## THE PROBLEM
Leave out the pictures, and retype only the lines from the beginning of the material through the line that contains "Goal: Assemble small", including both.

## DATA SHOWN
Content starts
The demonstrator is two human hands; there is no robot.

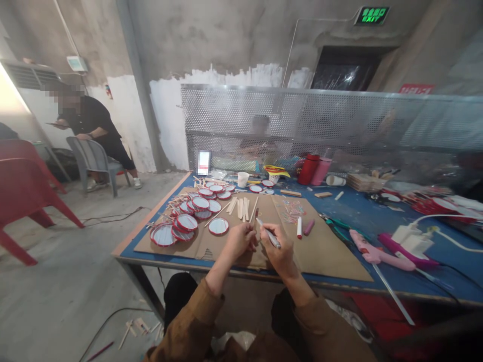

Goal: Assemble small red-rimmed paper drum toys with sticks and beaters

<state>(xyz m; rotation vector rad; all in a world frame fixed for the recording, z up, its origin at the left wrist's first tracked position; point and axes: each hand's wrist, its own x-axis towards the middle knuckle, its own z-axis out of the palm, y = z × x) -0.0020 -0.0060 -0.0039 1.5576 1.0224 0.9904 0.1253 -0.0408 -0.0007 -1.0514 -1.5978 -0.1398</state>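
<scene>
My left hand (241, 240) is closed on a thin wooden stick (256, 207) that points up and away, its lower part dark red. In my right hand (279, 251) is a white marker pen (270, 236), its tip close to the stick; whether they touch I cannot tell. Both hands are over a cardboard sheet (324, 259). Loose wooden sticks (243, 208) lie just beyond them. One round white disc with a red rim (218, 226) lies left of my left hand, beside a pile of similar discs (186, 222). Right of my right hand are a red-capped marker (299, 228) and a purple marker-like piece (309, 228).
Green-handled pliers (335, 224), a pink glue gun (381, 253) and a power strip (407, 249) with cables occupy the blue table's right side. Paper cups (243, 179) and red and pink bottles (308, 169) stand along the back. A person (94, 120) leans over a grey chair at left.
</scene>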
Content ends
## ANSWER BOX
The demonstrator is two human hands; there is no robot.


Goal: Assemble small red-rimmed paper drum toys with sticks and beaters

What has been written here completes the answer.